Our team has grown from a group of four to 11. We don’t really know how the culture is going to change, but we know that it is about to. There is a part of us that is already nostalgic and sad to grow. One way that we create culture is by doing activities together. Last year we went on a retreat. We made dinners together. We discussed our successes and challenges, and did visioning for one year, two years, and five years out. We each created a journey map visualizing the experience we’d had of working with a team of business partners.
It’s harder now to get on the same page as a team. We used to have weekly informal one-hour calls. We shared inspiration via email on Monday mornings. Now there are too many people for everyone to share individually. We might end up subdividing the team.
Talk about a specific initiative you’re working on related to work culture.
When we brought on another team member, this was a chance to do a mini-retreat. We did a day of workshopping so we could help her understand the lay of the land, and how we do things.
We have a culture of informally soliciting feedback. The head of our group will solicit feedback from the whole group by polling the team. However, there is less accountability for people to respond as we grow. We make a point of using Google hangouts for check-ins so we can see each other in person. We have a lot of shared Google docs. There is a lot of ability to peek in and look around. Nothing is off limits.
When we lead workshops, we try to make the environment feel very different than the normal bank environment. We have music playing, have post-its everywhere…
The last way we share our culture is through the stories we tell and how we present out our work. We all aspire to tell the story of the project, to not just make it a deck, but also to have videos, quotes, and pictures of the customers. We make sure the story we present is well-designed.
Where are they best levels (individual, team, or unit) and times (meetings, rituals, regular check-ins) within an organization’s routines to intervene and develop human-centered culture in an explicit way?
When I work on projects with teams from the bank, I’ve had the most impact in changing the way people think about work through a personal basis. It’s important to go out to dinner with each other and have informal conversations in the car.

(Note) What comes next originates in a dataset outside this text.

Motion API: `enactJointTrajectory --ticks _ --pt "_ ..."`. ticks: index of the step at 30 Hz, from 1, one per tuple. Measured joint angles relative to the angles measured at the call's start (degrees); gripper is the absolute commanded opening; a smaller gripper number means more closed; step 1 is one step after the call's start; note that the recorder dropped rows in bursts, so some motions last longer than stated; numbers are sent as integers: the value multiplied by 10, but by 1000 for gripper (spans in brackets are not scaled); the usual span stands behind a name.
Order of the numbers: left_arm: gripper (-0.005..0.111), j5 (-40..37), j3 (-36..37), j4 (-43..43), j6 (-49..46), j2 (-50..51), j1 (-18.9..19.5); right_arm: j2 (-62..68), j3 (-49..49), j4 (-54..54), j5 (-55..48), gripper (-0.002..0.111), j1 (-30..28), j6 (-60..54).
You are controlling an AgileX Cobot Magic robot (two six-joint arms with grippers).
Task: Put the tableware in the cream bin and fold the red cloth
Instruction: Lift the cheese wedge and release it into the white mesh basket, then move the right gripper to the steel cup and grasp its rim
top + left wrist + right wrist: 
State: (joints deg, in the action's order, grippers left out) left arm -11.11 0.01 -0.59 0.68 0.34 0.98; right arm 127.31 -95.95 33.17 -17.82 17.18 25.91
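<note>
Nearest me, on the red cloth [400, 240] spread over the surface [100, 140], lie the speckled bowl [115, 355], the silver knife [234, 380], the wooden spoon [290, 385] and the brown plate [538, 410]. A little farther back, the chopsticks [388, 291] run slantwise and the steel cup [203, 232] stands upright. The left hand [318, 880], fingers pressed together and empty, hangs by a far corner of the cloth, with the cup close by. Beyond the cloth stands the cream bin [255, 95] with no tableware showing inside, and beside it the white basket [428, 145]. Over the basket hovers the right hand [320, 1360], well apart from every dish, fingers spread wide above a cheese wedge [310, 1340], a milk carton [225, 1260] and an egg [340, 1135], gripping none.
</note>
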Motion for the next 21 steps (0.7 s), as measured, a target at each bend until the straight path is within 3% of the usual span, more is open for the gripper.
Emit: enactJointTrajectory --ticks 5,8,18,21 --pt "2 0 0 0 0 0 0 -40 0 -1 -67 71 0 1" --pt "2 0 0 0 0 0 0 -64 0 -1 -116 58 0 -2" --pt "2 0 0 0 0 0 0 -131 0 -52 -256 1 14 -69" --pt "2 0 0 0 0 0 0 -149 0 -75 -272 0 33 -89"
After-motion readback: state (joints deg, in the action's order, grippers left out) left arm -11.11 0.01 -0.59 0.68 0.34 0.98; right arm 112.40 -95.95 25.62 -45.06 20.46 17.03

The best way to explain the importance of having a human-centered culture is to show someone how to interview a customer. I try to take my teams and talk to customers who are different than we are. The teams have a moment in which they think, “Wow, THESE are the people who are our customers.” This is especially important if we are trying to understand the needs of customers who have a lack of financial literacy. I try to show that it’s important to do the research, be human centered, and be customer driven.
How have you seen the culture of Capital One change?
The digital design team recently had a quarterly all-hands meeting and they used a clever activity. We were all on a dinner boat cruise, and before we arrived, the organizers had collected from each of us the top five things that we each “geek out” over. They created a set of trading cards with this information, plus our bio, office location, and a picture of ourselves. Each card had a number, and you had to find the other people with the same number. This led to better conversations, and also let us keep a physical artifact.
For fun: Tell me about how you started your blog.
I started my blog, JoWritesBlog, because when I was doing business development at Continuum, I was selling the tools to others, but not using them. I wanted to keep using them.